- Opening Delimiter -

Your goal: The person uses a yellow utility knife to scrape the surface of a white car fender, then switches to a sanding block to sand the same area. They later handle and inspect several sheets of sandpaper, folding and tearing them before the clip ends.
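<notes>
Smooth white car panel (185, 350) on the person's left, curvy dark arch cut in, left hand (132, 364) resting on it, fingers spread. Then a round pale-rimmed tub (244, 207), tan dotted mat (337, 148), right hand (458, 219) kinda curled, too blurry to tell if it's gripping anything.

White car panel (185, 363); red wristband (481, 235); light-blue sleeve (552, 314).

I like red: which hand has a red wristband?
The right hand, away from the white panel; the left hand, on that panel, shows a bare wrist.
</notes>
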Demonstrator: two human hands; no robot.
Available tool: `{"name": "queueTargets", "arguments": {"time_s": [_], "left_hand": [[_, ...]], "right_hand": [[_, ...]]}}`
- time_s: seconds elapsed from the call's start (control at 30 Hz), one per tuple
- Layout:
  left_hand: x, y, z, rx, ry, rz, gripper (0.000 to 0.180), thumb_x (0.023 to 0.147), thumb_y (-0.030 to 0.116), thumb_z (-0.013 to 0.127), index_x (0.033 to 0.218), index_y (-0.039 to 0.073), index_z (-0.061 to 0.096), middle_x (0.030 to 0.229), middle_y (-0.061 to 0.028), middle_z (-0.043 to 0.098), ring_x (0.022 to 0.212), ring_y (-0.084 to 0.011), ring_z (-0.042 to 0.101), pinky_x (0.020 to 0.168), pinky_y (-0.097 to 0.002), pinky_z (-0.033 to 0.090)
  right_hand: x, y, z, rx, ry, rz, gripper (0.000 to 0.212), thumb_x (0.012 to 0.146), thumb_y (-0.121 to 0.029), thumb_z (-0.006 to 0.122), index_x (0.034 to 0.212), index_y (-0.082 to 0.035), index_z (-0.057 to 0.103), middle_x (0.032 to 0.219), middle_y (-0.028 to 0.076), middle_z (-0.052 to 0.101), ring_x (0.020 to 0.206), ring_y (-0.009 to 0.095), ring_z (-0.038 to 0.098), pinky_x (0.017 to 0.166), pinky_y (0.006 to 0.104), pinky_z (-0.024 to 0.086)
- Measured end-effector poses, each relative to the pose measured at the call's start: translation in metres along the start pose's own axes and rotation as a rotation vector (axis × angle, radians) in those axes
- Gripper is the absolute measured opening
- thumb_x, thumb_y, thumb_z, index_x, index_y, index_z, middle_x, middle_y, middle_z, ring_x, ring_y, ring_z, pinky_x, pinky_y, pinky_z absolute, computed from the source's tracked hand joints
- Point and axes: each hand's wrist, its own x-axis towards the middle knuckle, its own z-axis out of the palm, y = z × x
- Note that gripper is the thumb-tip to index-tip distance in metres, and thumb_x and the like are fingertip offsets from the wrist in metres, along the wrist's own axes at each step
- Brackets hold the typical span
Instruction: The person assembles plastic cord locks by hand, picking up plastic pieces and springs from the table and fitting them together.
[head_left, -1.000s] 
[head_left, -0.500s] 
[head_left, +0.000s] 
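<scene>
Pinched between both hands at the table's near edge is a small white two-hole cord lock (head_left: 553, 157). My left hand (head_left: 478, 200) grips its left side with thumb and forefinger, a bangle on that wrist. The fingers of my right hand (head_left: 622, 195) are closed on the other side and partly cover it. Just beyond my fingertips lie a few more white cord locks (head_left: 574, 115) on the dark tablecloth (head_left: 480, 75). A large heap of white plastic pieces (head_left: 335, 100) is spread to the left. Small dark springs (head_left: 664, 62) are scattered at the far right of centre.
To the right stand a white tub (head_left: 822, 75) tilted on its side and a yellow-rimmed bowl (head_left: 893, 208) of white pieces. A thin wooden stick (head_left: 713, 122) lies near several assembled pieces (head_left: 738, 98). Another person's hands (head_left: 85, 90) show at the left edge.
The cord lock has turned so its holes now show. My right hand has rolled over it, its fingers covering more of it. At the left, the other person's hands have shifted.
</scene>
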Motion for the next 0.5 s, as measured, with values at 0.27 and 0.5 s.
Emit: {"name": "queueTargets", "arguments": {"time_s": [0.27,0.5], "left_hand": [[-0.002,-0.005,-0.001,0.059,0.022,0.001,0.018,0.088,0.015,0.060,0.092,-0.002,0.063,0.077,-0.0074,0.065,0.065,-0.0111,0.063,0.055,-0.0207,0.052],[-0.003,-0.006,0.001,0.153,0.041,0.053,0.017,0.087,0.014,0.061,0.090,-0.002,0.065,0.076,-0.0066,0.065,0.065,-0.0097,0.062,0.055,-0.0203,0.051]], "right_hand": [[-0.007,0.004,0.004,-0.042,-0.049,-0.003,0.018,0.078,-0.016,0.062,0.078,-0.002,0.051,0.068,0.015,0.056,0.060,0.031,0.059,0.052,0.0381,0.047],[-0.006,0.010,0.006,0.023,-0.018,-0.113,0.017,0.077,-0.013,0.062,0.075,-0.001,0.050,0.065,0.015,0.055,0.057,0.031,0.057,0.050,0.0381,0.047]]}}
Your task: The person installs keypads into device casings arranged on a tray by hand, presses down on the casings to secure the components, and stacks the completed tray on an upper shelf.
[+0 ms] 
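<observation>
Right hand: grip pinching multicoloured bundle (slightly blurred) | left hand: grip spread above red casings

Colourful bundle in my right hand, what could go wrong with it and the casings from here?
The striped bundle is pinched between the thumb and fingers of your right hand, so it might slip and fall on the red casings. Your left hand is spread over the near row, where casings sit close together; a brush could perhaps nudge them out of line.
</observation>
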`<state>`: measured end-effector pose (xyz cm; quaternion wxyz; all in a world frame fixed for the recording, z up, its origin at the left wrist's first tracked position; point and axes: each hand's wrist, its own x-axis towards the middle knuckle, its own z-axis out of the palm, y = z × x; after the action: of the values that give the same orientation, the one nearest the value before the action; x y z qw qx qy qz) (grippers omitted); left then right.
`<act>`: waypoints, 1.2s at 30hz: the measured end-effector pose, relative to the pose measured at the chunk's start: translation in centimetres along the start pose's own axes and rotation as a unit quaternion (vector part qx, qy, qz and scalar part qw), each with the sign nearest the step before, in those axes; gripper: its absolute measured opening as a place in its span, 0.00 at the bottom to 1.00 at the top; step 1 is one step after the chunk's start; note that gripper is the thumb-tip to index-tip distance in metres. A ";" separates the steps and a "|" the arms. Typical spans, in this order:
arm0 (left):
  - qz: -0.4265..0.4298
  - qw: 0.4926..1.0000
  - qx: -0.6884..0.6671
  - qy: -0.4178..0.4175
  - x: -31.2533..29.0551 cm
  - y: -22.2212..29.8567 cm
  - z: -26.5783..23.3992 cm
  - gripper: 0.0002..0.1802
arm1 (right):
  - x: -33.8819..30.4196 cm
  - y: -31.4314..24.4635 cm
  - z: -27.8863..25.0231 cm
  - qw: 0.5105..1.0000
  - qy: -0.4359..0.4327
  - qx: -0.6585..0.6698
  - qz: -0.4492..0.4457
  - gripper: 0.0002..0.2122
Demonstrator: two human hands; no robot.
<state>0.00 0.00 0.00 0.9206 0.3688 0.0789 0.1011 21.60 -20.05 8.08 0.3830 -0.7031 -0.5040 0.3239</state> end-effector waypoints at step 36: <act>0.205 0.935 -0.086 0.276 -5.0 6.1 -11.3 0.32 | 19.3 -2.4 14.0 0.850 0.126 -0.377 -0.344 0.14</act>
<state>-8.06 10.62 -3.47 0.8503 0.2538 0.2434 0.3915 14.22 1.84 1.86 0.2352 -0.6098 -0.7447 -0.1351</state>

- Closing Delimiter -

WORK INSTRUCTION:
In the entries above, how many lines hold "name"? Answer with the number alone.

WRITTEN REPLY:
2